Lubukbasung (ANTARA) - Pemerintah Kabupaten Agam, Sumatera Barat menanggung seluruh biaya berobat bagi korban banjir bandang melanda daerah itu dan sebanyak 75 pasien dirawat di Rumah Sakit Umum Daerah (RSUD) Lubuk Basung sampai Selasa (9/12) sore.

Direktur Rumah Sakit Umum Daerah (RSUD) Lubuk Basung, Muhammad Riko Krisman di Lubuk Basung, Rabu, mengatakan seluruh pelayanan bagi korban bencana tidak dipungut biaya, baik untuk rawat inap, tindakan operasi, obat-obatan, hingga kebutuhan pemeriksaan lanjutan ditanggung Pemkab Agam selama tanggap darurat.

"Ini sesuai dengan Surat Keputusan Tanggap Darurat yang telah diterbitkan oleh Pemerintah Kabupaten Agam, sehingga semua korban berhak memperoleh layanan penuh tanpa beban biaya," katanya.

Ia mengatakan penanganan terhadap korban bencana di RSUD Lubuk Basung terus dilakukan secara menyeluruh sejak gelombang pasien mulai berdatangan.

Dari data yang ada, tercatat 75 pasien telah mendapatkan penanganan di RSUD Lubuk Basung sampai Selasa (9/12) pukul 16.00 WIB.

Untuk korban dirawat sebanyak 10 orang, tiga pasien dirujuk ke rumah sakit lain dan dua orang meninggal dunia. Sementara 61 pasien telah dipulangkan setelah kondisi membaik dan 37 pasien telah menjalani operasi.

"Situasi ini membutuhkan kecepatan, ketepatan, dan stamina yang baik dari tim medis dan tenaga kesehatan.

Kami memastikan setiap pasien mendapatkan penanganan maksimal," katanya .

Ia menambahkan pada umumnya korban mengalami luka berat, seperti robekan kulit, kerusakan jaringan, serta patah tulang di beberapa bagian tubuh.

Setelah itu, ada pula korban yang mengalami cedera pada wajah dan kepala, sehingga memerlukan perbaikan jaringan dan tindakan lanjutan.

"Beberapa pasien harus dirawat intensif karena infeksi luka atau gangguan pernapasan akibat benturan keras," katanya.

Ia menambahkan RSUD Lubuk Basung memastikan ruang operasi, IGD, dan ruang perawatan tetap siaga 24 jam meski beban kerja meningkat tajam.

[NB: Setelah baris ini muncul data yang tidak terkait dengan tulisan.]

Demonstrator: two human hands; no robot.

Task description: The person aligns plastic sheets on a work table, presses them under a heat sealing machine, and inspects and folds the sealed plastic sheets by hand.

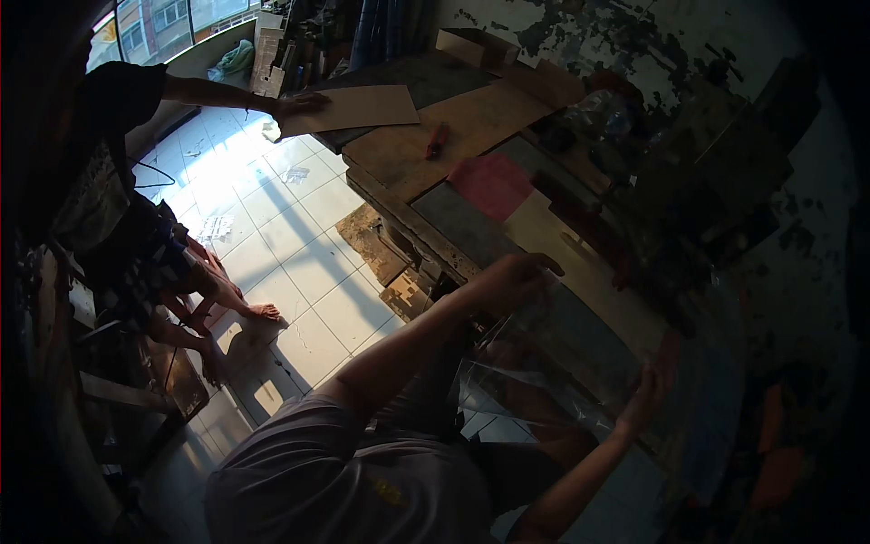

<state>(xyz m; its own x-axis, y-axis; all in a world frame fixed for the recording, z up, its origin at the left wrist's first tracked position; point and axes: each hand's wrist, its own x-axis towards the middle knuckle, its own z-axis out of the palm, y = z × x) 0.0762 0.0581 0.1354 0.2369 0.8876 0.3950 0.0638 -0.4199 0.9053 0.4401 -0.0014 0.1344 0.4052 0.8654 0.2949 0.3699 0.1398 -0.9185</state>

Seluruh tenaga kesehatan bekerja bergiliran untuk menjaga layanan tetap aman dan cepat.

Selain menangani korban selamat, RSUD Lubuk Basung juga tengah melaksanakan proses satu

identifikasi jenazah. Dari 27 kantong jenazah yang diterima, 13 telah berhasil diidentifikasi, sementara 14 lainnya masih dalam proses.

Saat ini terdapat delapan jenazah di ruang penyimpanan RSUD Lubuk Basung, 13 sudah dipulangkan ke keluarga, dan enam jenazah berada di RS Bhayangkara untuk pemeriksaan lanjutan.

Identifikasi dilakukan oleh tim gabungan DVI Polda Riau, Polda Sumbar, Polres Agam, Dinas Dukcapil Agam, Dinkes Agam, serta UPTD RSUD Lubuk Basung. Pemeriksaan dilakukan melalui ciri fisik, sidik jari, barang yang digunakan korban, serta struktur gigi.

"Jika belum ditemukan kecocokan, identifikasi dilakukan melalui tes DNA dari keluarga inti," katanya.

Pemkab Agam mengerahkan seluruh sumber daya kesehatan untuk mempercepat pemulihan para korban dan memperlancar proses identifikasi jenazah.

Ia menyoroti pentingnya perhatian terhadap kondisi psikologis keluarga penyintas, yang membutuhkan pendampingan dan terapi pemulihan mental oleh tenaga profesional agar dapat pulih dari trauma pascabencana.